*Exercise details*. What you return should match the data below exactly, with no pictures in it.

--- Supplied information ---

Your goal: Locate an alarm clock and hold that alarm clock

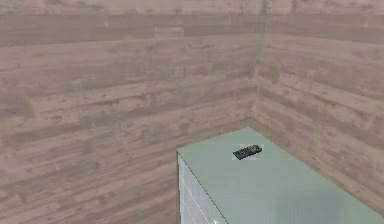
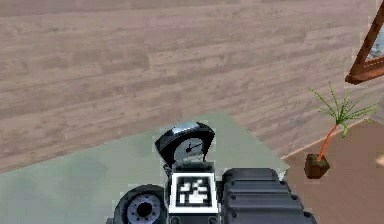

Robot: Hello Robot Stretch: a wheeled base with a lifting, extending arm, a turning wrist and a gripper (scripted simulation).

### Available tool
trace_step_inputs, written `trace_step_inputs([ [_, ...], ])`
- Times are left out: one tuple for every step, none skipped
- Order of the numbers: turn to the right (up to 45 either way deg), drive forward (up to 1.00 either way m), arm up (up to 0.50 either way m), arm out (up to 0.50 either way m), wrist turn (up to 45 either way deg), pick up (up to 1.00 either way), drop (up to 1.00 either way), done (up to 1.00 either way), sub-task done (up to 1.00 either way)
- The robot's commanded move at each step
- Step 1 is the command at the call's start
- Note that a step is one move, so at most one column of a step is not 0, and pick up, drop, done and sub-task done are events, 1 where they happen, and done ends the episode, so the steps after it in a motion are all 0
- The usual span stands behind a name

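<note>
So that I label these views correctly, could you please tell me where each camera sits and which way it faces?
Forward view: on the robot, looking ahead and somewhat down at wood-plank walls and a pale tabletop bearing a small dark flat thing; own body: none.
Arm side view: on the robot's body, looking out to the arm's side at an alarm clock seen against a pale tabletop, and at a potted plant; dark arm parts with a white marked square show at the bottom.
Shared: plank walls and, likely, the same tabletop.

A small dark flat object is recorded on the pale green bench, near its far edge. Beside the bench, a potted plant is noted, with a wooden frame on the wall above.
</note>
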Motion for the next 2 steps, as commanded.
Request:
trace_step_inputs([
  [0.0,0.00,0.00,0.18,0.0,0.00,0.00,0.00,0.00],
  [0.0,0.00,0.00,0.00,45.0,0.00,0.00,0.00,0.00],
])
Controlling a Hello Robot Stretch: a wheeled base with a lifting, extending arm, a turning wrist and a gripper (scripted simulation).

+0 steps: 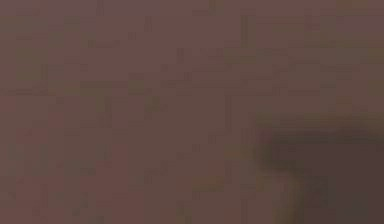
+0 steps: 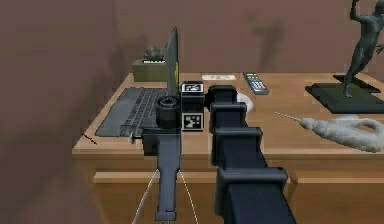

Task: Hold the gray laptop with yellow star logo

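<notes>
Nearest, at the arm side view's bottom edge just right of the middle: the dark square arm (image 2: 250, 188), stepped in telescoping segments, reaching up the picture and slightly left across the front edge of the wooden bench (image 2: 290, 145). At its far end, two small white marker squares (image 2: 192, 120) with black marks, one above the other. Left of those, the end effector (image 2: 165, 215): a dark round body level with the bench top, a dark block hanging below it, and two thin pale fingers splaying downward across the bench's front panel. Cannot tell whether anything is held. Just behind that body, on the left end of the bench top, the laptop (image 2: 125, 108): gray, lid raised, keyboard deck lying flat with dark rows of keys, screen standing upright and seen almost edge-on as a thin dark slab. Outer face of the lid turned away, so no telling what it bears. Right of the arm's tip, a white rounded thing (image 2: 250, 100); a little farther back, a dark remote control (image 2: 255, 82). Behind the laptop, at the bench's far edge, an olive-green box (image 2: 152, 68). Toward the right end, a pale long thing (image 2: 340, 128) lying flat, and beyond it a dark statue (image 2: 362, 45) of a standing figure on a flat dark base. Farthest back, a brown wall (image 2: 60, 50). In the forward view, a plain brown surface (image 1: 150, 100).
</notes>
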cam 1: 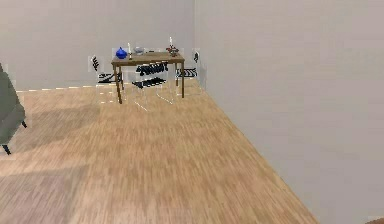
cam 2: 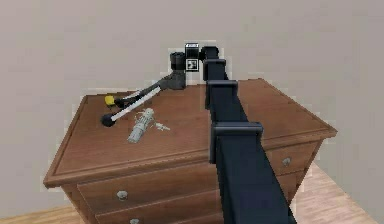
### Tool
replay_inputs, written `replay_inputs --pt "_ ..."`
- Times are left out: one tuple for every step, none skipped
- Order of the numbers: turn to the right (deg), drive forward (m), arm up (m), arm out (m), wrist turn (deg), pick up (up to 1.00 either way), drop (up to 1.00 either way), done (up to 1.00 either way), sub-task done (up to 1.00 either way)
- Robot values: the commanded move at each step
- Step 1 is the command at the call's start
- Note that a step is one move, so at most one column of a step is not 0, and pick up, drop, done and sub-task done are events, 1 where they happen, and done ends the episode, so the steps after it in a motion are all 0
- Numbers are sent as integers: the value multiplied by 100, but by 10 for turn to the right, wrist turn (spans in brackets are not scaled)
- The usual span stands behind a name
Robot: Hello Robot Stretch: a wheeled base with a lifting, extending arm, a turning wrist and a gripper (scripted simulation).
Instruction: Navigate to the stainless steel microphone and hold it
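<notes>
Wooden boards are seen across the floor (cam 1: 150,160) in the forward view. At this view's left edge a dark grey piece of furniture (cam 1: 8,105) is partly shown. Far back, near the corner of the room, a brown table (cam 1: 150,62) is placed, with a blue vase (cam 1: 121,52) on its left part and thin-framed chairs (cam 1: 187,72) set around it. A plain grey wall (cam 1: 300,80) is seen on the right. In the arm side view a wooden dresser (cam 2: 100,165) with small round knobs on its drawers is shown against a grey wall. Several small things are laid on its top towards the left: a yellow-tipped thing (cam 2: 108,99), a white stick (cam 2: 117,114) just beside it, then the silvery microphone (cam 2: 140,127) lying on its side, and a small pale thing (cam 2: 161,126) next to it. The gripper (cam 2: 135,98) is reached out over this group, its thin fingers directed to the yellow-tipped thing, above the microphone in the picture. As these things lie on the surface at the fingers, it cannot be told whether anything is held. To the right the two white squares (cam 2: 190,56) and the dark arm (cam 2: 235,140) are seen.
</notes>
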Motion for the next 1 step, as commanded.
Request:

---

*Expected output*.
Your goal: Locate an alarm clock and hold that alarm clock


Robot: Hello Robot Stretch: a wheeled base with a lifting, extending arm, a turning wrist and a gripper (scripted simulation).

### Available tool
trace_step_inputs, written `trace_step_inputs([ [_, ...], ])`
- Times are left out: one tuple for every step, none skipped
- Order of the numbers: turn to the right (up to 45 either way deg), drive forward (up to 1.00 either way m), arm up (up to 0.50 either way m), arm out (up to 0.50 either way m), wrist turn (up to 45 either way deg), pick up (up to 1.00 either way), drop (up to 1.00 either way), done (up to 1.00 either way), sub-task done (up to 1.00 either way)
- The robot's commanded move at each step
- Step 1 is the command at the call's start
- Note that a step is one move, so at most one column of a step is not 0, and pick up, drop, done and sub-task done are events, 1 where they happen, and done ends the episode, so the steps after it in a motion are all 0
- The usual span stands behind a name

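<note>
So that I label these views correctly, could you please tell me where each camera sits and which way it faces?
Forward view: on the robot, looking ahead and somewhat down at wood-plank walls and a pale tabletop bearing a small dark flat thing; own body: none.
Arm side view: on the robot's body, looking out to the arm's side at an alarm clock seen against a pale tabletop, and at a potted plant; dark arm parts with a white marked square show at the bottom.
Shared: plank walls and, likely, the same tabletop.

A small dark flat object is recorded on the pale green bench, near its far edge. Beside the bench, a potted plant is noted, with a wooden frame on the wall above.
</note>
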Motion for the next 2 steps, as commanded.
Request:
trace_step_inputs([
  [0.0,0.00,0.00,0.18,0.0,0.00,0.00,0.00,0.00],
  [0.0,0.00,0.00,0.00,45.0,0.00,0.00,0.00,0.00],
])
Controlling a Hello Robot Stretch: a wheeled base with a lifting, extending arm, a turning wrist and a gripper (scripted simulation).

+0 steps: 
+0 steps: 

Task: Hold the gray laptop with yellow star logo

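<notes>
Nearest, at the arm side view's bottom edge just right of the middle: the dark square arm (image 2: 250, 188), stepped in telescoping segments, reaching up the picture and slightly left across the front edge of the wooden bench (image 2: 290, 145). At its far end, two small white marker squares (image 2: 192, 120) with black marks, one above the other. Left of those, the end effector (image 2: 165, 215): a dark round body level with the bench top, a dark block hanging below it, and two thin pale fingers splaying downward across the bench's front panel. Cannot tell whether anything is held. Just behind that body, on the left end of the bench top, the laptop (image 2: 125, 108): gray, lid raised, keyboard deck lying flat with dark rows of keys, screen standing upright and seen almost edge-on as a thin dark slab. Outer face of the lid turned away, so no telling what it bears. Right of the arm's tip, a white rounded thing (image 2: 250, 100); a little farther back, a dark remote control (image 2: 255, 82). Behind the laptop, at the bench's far edge, an olive-green box (image 2: 152, 68). Toward the right end, a pale long thing (image 2: 340, 128) lying flat, and beyond it a dark statue (image 2: 362, 45) of a standing figure on a flat dark base. Farthest back, a brown wall (image 2: 60, 50). In the forward view, a plain brown surface (image 1: 150, 100).
</notes>
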cam 1: 
cam 2: 
### Tool
replay_inputs, written `replay_inputs --pt "_ ..."`
- Times are left out: one tuple for every step, none skipped
- Order of the numbers: turn to the right (deg), drive forward (m), arm up (m), arm out (m), wrist turn (deg), pick up (up to 1.00 either way), drop (up to 1.00 either way), done (up to 1.00 either way), sub-task done (up to 1.00 either way)
- Robot values: the commanded move at each step
- Step 1 is the command at the call's start
- Note that a step is one move, so at most one column of a step is not 0, and pick up, drop, done and sub-task done are events, 1 where they happen, and done ends the episode, so the steps after it in a motion are all 0
- Numbers are sent as integers: the value multiplied by 100, but by 10 for turn to the right, wrist turn (spans in brackets are not scaled)
- The usual span stands behind a name
Robot: Hello Robot Stretch: a wheeled base with a lifting, extending arm, a turning wrist and a gripper (scripted simulation).
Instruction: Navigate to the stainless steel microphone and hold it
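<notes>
Wooden boards are seen across the floor (cam 1: 150,160) in the forward view. At this view's left edge a dark grey piece of furniture (cam 1: 8,105) is partly shown. Far back, near the corner of the room, a brown table (cam 1: 150,62) is placed, with a blue vase (cam 1: 121,52) on its left part and thin-framed chairs (cam 1: 187,72) set around it. A plain grey wall (cam 1: 300,80) is seen on the right. In the arm side view a wooden dresser (cam 2: 100,165) with small round knobs on its drawers is shown against a grey wall. Several small things are laid on its top towards the left: a yellow-tipped thing (cam 2: 108,99), a white stick (cam 2: 117,114) just beside it, then the silvery microphone (cam 2: 140,127) lying on its side, and a small pale thing (cam 2: 161,126) next to it. The gripper (cam 2: 135,98) is reached out over this group, its thin fingers directed to the yellow-tipped thing, above the microphone in the picture. As these things lie on the surface at the fingers, it cannot be told whether anything is held. To the right the two white squares (cam 2: 190,56) and the dark arm (cam 2: 235,140) are seen.
</notes>
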Motion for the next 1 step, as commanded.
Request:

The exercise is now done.